祝贺楠瞬间垮下了脸,刚酝酿起来的旖旎气氛,被她一句话打得烟消云散。
“我才不会哭!”他不服气地反驳,“就算是真的爬不上来,也不会!”
他挺直了腰板,决定不再跟她拐弯抹角,直接盯著她的眼睛问道:“顾芮,你是不是忘了什么事?”
顾芮看著他那副认真执拗的模样,愣了一下,隨即脸上露出沉思的表情。
祝贺楠的心又提了起来,眼中重燃希望。
几秒后,只见顾芮像是猛然想起了什么,抬手“啪”地一下,轻轻拍了拍自己的脑门。
“哎呀,你看我这记性,还真是忘了件顶重要的事!”
祝贺楠心中一阵狂喜,抑制不住的笑容已经爬上了嘴角。
他下意识地將准备拥抱的姿势都做好了。
可下一秒,顾芮径直蹲了下去,拉开自己的登山包,从里面拿出了一面摺叠整齐的队旗。
隨即,她拿著旗帜,径直走到了罗森身边,两人指著不远处,开始低声商量著要把旗帜掛在什么地方才好。

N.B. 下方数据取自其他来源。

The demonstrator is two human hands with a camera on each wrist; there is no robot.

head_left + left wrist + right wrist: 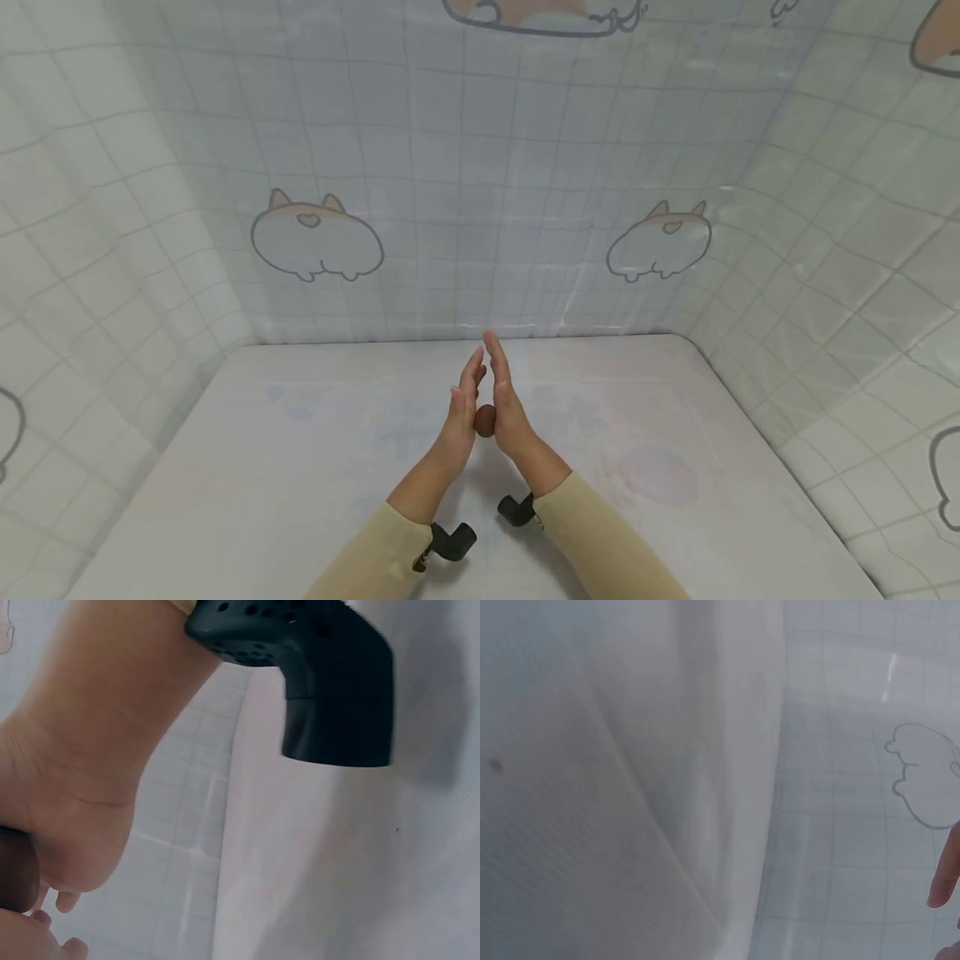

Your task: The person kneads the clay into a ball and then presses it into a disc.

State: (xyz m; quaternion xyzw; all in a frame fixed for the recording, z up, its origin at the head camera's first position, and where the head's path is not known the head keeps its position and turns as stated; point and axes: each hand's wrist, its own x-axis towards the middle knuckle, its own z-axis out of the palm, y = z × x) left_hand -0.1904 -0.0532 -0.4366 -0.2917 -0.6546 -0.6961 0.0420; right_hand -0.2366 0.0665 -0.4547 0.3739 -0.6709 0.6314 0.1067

祝贺楠僵在原地,那微微张开准备拥抱的手臂,显得那么滑稽。
真是哭笑不得的鬱闷。
最终,顾芮和罗森商量出了结果。
要把队旗掛到前方那处探出山体的悬崖尖上。
其实,那里才是这座山峰真正意义上的海拔最高处。
因为攀爬难度极大,且不適合很多人同时上去,所以队伍才选择了下面这片相对平缓的山坡作为登顶的终点。
但对於他们这些真正的攀登者而言,將旗帜插上那个至高点,才算完成了最终的仪式。